Segment Start: Information provided

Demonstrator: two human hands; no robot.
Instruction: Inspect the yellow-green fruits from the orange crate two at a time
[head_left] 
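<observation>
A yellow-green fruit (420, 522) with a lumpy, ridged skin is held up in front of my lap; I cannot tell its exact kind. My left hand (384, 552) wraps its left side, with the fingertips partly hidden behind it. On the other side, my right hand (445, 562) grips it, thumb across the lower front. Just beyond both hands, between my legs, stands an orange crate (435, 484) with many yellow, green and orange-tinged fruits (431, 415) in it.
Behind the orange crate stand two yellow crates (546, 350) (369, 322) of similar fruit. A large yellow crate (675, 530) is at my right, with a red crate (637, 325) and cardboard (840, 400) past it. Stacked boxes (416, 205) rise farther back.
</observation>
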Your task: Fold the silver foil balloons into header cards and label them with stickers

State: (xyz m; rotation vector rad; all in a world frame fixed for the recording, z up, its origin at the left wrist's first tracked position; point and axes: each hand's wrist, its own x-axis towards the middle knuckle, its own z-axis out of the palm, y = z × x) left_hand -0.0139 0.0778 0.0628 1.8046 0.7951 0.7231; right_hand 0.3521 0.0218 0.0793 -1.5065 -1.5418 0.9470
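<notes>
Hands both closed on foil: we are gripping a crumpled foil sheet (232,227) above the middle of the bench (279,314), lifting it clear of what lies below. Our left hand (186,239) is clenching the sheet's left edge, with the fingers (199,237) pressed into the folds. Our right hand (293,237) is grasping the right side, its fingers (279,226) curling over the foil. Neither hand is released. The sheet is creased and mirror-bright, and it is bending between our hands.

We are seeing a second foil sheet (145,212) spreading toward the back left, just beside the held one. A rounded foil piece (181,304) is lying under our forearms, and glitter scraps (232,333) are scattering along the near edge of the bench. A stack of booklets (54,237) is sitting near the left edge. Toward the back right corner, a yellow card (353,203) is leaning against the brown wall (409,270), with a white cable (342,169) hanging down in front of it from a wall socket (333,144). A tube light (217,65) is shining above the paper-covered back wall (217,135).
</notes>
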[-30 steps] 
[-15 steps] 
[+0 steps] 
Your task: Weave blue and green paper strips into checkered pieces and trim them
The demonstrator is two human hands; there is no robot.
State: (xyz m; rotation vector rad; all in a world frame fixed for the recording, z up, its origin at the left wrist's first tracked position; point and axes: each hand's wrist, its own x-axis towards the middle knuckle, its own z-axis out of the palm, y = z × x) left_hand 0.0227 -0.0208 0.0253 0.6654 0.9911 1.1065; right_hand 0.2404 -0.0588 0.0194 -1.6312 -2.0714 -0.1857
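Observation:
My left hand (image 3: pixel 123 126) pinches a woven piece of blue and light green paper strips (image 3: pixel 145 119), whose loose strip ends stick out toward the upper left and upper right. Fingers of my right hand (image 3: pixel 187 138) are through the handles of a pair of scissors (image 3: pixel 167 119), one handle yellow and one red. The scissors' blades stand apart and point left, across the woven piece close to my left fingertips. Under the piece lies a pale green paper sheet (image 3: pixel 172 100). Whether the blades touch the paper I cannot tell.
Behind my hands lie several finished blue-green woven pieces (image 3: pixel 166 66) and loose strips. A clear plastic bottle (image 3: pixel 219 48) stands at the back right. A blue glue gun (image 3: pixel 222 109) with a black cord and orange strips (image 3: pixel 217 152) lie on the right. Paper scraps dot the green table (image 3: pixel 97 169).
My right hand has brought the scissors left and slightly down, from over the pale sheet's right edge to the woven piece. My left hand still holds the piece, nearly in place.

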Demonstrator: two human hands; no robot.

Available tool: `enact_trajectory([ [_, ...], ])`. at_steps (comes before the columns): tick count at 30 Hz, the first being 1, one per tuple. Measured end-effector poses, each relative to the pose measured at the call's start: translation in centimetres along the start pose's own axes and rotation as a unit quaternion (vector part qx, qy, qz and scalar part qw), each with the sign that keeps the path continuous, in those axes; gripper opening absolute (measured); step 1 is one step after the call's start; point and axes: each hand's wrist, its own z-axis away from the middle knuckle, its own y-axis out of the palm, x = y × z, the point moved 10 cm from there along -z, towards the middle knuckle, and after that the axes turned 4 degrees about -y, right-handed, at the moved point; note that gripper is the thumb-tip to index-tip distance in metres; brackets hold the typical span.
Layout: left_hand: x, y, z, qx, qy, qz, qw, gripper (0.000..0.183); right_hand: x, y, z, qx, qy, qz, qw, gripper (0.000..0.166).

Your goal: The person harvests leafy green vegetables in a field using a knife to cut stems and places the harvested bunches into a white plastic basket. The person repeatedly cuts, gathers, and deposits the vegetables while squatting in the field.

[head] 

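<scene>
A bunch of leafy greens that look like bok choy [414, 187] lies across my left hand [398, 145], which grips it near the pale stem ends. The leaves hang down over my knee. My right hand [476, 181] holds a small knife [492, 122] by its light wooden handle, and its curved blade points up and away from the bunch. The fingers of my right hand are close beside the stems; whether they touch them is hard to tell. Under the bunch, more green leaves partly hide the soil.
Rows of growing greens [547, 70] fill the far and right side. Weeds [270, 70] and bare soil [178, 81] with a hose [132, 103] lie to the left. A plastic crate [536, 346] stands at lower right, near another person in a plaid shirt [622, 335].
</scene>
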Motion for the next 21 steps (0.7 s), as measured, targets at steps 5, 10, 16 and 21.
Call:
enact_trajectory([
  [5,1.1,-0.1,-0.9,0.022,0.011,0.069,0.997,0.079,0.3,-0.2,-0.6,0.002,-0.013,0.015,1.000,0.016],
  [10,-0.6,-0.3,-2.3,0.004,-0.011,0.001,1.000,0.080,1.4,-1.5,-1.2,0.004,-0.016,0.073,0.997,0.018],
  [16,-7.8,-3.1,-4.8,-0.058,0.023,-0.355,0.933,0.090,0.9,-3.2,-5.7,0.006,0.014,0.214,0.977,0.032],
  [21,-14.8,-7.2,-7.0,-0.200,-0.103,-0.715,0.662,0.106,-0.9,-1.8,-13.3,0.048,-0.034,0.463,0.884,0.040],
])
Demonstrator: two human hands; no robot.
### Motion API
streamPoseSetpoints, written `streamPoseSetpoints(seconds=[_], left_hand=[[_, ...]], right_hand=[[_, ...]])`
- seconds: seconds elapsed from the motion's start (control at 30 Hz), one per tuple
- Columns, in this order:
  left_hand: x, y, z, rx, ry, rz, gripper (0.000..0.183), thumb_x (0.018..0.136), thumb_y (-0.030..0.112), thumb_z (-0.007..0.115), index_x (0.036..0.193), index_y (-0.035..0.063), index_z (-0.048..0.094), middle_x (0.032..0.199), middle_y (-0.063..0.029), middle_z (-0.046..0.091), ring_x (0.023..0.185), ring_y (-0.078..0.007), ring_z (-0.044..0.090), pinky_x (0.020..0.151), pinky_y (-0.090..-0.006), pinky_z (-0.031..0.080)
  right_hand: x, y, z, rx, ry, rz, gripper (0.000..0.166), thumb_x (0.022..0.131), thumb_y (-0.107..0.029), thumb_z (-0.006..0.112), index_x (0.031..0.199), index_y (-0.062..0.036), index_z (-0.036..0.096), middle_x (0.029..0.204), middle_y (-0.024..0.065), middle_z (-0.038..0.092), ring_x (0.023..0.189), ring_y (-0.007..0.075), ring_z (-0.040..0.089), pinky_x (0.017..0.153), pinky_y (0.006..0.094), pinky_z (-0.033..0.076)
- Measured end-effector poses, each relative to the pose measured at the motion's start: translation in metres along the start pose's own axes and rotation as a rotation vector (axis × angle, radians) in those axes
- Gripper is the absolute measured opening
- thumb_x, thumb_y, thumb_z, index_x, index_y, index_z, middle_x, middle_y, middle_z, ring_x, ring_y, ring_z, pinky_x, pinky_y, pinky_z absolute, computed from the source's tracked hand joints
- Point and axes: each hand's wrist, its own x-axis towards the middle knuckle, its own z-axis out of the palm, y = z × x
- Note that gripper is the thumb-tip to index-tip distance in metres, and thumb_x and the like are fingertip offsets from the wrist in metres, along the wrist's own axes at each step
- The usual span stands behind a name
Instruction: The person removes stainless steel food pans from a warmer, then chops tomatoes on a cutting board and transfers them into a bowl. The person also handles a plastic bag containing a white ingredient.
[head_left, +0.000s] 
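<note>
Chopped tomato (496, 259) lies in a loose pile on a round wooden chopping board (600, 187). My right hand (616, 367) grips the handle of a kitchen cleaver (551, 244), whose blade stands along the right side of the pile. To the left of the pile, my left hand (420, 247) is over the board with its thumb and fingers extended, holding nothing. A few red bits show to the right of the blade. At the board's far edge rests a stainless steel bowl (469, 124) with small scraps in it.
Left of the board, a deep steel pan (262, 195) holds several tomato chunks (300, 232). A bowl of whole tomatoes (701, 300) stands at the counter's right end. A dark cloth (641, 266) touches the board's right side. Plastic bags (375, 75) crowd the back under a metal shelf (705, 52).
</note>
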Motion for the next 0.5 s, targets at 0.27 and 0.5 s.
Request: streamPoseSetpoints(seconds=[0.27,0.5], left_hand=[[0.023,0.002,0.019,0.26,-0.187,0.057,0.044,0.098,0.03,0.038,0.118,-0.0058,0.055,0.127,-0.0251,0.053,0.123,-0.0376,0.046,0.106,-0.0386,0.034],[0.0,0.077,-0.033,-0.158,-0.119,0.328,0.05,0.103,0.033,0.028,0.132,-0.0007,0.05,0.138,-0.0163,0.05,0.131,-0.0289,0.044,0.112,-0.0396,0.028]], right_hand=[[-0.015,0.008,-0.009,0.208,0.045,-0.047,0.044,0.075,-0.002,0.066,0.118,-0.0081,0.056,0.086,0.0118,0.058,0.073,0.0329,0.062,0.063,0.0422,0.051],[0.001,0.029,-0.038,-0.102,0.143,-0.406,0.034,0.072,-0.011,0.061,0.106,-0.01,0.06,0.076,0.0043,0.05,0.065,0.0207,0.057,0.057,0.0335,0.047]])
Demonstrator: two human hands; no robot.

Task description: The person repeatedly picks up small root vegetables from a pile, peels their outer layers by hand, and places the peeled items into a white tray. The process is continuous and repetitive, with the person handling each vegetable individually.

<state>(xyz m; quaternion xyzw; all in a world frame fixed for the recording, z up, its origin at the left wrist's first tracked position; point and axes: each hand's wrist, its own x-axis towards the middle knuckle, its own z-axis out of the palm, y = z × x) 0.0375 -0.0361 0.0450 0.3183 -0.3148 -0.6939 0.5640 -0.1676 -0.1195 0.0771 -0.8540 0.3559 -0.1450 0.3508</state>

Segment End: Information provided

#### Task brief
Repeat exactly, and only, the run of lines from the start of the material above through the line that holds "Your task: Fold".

#### Task solution
Demonstrator: two human hands; no robot.
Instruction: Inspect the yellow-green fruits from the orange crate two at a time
[head_left] 
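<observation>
A yellow-green fruit (420, 522) with a lumpy, ridged skin is held up in front of my lap; I cannot tell its exact kind. My left hand (384, 552) wraps its left side, with the fingertips partly hidden behind it. On the other side, my right hand (445, 562) grips it, thumb across the lower front. Just beyond both hands, between my legs, stands an orange crate (435, 484) with many yellow, green and orange-tinged fruits (431, 415) in it.
Behind the orange crate stand two yellow crates (546, 350) (369, 322) of similar fruit. A large yellow crate (675, 530) is at my right, with a red crate (637, 325) and cardboard (840, 400) past it. Stacked boxes (416, 205) rise farther back.
</observation>
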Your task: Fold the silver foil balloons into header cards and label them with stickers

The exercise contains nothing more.